_HOW TO COMPLETE THIS TASK_
Please copy out the entries below exactly, beginning with the line that contains "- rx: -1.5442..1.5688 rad" and ending with the line that contains "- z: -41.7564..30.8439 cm", and include nothing outside that span.

_DATASET_
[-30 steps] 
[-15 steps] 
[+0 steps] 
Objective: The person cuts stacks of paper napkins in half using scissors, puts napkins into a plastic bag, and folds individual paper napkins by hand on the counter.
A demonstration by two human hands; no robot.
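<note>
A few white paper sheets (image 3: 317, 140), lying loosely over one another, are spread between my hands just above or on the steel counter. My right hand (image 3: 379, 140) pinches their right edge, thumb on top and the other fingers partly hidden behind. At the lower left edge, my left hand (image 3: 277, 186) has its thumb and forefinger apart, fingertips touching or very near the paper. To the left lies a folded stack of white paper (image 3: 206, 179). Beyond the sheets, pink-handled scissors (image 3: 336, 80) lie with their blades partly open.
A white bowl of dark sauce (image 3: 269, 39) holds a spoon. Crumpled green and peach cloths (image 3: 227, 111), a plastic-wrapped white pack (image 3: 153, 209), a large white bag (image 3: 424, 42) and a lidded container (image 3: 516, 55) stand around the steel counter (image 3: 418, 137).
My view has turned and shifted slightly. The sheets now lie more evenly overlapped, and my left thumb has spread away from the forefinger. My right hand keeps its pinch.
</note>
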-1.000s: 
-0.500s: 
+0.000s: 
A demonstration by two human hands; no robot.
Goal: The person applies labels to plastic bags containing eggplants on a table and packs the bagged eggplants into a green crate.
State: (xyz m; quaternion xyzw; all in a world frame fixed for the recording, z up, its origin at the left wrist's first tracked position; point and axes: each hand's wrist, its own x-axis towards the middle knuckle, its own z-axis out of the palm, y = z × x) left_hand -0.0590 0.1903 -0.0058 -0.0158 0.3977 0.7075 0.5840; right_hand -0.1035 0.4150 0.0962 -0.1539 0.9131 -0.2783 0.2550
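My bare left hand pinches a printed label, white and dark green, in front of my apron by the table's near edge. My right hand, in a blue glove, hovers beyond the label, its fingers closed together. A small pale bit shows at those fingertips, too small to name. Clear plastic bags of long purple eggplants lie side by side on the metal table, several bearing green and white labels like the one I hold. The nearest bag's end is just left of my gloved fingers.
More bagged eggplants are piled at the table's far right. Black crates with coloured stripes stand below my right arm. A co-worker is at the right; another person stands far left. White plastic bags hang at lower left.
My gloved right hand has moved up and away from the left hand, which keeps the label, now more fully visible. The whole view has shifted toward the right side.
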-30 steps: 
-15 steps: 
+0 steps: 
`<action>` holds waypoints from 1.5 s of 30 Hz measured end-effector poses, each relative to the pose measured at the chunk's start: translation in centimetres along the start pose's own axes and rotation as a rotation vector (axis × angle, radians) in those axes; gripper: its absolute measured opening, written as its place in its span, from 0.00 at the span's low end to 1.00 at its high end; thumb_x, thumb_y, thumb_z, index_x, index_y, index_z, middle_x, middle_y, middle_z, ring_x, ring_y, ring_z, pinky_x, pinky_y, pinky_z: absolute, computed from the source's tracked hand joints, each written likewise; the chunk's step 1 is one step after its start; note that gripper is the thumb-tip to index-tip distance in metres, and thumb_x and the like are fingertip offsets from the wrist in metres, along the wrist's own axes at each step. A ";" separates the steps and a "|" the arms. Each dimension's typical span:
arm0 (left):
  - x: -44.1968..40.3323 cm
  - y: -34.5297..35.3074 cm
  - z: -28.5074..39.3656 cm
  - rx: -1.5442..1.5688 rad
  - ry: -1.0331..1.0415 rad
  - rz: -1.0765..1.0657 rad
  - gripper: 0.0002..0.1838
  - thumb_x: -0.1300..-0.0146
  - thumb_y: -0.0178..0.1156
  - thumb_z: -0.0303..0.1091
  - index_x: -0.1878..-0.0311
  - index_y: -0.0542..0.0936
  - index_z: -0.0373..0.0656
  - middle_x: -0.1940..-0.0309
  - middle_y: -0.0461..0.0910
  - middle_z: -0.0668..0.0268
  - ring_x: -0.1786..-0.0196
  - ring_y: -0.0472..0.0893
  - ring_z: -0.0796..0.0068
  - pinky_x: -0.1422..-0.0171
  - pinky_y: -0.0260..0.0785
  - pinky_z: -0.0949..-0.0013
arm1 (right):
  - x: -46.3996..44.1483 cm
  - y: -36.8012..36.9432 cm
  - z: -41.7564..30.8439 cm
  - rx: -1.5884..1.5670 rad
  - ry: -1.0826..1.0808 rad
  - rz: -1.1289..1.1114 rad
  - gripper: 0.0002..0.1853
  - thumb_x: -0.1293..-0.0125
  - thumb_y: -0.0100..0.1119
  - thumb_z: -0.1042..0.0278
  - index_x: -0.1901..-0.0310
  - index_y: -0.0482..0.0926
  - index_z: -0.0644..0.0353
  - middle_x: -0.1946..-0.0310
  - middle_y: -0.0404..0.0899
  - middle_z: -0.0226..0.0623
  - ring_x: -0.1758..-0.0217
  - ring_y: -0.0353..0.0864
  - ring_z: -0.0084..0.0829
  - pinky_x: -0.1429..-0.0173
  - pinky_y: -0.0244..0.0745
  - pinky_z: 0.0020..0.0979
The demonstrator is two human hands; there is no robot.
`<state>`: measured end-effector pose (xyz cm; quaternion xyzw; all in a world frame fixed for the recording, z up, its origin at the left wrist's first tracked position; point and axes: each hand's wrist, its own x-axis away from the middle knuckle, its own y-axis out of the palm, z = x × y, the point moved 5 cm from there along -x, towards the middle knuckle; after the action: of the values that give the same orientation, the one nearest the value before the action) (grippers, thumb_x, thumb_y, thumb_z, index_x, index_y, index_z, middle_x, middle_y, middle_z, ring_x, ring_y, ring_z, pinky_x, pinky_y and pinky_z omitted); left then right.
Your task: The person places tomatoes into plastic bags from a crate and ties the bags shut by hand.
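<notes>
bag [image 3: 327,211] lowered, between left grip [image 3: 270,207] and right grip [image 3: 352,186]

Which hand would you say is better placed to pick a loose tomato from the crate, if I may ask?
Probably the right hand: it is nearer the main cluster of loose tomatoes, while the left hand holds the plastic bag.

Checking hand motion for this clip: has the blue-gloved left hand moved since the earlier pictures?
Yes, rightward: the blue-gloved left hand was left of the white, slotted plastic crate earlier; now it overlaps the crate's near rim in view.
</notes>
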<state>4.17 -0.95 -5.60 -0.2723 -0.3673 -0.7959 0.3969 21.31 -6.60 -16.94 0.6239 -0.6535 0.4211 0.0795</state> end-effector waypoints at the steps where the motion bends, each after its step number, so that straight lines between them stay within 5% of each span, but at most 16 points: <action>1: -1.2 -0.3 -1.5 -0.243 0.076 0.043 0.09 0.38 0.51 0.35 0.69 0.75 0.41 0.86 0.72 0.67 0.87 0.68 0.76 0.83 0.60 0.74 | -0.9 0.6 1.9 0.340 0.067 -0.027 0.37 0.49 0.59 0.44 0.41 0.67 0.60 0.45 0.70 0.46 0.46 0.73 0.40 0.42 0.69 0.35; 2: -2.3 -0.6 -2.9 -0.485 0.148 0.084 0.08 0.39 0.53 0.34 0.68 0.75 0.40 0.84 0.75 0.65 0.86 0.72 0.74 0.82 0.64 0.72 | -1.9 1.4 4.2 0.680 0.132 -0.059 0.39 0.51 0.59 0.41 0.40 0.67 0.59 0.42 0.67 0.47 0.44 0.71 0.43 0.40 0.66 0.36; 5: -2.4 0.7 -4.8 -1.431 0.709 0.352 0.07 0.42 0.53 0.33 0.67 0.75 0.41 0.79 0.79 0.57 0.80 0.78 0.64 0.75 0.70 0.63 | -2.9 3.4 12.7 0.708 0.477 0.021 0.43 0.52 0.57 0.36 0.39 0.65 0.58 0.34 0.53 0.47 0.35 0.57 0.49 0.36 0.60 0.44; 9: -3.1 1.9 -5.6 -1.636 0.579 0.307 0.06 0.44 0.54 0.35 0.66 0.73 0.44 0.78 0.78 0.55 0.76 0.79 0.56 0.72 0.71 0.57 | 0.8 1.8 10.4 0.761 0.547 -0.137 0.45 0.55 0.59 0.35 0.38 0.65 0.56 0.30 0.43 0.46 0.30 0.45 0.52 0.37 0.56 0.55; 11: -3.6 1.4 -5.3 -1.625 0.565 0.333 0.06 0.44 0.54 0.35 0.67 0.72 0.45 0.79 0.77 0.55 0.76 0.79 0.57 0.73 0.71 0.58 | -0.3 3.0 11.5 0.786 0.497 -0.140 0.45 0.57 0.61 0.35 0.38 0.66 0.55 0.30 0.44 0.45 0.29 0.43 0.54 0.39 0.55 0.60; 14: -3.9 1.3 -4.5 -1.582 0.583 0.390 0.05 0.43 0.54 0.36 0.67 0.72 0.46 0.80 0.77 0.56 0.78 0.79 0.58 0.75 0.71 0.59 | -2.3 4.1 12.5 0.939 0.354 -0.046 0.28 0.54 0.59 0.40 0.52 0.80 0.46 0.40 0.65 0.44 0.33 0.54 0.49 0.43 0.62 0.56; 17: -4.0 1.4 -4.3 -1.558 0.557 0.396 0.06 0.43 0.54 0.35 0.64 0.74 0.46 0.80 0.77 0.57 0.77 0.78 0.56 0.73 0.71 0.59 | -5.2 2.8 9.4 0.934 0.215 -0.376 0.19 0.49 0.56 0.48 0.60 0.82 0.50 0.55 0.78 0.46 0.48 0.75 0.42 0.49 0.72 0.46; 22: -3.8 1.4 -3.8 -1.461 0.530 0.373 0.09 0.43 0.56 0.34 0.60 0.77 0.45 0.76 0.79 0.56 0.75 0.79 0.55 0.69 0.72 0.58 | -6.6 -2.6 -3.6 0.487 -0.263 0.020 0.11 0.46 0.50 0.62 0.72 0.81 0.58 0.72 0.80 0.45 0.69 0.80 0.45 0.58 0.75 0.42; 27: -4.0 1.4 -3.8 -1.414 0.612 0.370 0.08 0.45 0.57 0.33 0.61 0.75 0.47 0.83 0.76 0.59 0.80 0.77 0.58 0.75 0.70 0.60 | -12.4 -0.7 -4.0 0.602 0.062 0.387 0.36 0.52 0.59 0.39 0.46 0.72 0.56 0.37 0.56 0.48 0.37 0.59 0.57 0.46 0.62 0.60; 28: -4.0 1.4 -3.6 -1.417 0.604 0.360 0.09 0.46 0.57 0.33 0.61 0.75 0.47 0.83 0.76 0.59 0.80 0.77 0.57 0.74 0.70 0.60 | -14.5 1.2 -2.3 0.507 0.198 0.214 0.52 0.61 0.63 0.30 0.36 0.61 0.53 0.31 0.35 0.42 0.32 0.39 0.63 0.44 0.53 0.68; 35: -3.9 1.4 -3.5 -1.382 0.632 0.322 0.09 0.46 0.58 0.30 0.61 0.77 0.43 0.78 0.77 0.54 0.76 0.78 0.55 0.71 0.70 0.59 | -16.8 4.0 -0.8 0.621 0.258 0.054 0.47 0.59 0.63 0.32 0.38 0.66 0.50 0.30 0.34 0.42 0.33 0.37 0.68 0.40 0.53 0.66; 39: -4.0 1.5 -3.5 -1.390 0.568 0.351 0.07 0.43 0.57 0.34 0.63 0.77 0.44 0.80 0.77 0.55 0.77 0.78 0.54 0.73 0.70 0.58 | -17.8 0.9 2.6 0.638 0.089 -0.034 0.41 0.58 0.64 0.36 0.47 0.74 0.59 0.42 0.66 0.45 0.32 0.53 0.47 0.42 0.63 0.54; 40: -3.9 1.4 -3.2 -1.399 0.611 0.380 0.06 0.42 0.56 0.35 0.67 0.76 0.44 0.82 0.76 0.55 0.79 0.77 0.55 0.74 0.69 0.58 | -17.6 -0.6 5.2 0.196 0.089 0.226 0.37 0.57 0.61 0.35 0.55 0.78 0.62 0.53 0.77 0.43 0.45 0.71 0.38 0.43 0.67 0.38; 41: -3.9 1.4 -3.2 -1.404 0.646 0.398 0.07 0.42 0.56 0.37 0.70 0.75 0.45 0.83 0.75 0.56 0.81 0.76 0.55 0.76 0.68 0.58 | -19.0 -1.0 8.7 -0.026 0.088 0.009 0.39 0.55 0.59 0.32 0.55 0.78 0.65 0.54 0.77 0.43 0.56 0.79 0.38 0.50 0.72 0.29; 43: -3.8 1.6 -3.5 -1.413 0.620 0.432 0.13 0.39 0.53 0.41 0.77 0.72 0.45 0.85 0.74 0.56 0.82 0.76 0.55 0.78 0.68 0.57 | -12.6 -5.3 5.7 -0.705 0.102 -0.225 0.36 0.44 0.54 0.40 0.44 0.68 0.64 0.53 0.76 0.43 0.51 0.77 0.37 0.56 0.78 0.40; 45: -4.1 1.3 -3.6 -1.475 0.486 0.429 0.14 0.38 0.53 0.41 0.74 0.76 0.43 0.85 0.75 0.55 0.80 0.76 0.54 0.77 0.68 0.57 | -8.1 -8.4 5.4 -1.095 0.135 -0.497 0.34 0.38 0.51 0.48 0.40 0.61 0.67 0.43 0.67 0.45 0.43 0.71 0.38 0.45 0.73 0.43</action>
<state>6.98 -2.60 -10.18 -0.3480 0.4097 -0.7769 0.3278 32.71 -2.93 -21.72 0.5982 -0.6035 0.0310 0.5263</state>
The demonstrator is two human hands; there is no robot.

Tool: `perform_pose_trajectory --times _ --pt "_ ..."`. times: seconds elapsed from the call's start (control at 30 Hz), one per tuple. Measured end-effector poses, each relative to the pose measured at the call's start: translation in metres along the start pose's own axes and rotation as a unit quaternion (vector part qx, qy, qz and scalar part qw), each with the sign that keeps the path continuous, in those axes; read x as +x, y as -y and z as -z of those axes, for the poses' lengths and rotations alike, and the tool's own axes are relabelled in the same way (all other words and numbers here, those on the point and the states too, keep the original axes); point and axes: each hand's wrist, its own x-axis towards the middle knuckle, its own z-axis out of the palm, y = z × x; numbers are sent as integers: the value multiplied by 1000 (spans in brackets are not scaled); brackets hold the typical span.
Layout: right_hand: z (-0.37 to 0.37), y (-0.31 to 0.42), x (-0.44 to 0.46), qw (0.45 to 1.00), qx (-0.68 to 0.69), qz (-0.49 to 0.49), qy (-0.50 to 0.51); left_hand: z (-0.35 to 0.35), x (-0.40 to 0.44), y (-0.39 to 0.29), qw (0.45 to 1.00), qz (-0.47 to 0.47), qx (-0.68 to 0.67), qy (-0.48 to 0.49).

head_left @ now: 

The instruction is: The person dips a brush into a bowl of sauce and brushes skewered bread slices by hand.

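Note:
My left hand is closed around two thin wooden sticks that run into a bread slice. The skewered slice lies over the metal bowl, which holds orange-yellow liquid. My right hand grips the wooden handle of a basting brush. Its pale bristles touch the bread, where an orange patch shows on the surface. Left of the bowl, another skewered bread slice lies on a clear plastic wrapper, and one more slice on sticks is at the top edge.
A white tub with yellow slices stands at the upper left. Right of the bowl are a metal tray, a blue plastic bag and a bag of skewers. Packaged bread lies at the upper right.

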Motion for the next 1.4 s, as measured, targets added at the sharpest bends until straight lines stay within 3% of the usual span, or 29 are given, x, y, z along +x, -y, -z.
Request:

_SOLUTION_
  - rx: -1.5442..1.5688 rad
  - ry: -1.0331..1.0415 rad
  - rz: -1.0765..1.0657 rad
  - gripper: 0.0002..0.1838
  - thumb_x: -0.1300..-0.0146
  - thumb_y: -0.0178..0.1156
  - thumb_z: -0.0303..0.1091
  - index_x: -0.1878..-0.0311
  - index_y: -0.0542..0.0936
  - index_z: -0.0373..0.0656
  - middle_x: -0.1940..-0.0309
  - middle_y: -0.0461..0.0910
  - middle_z: -0.0668..0.0268
  - ring_x: -0.1786..-0.0196
  - ring_y: -0.0472..0.0893
  - ring_z: -0.0796..0.0068
  - pinky_x: -0.1422..-0.0171
  - pinky_y: -0.0260..0.0785
  - pinky_z: -0.0949..-0.0013
arm1 (right):
  - x: -46.3996..44.1483 cm
  - y: -36.8012..36.9432 cm
  - z: -41.7564..30.8439 cm

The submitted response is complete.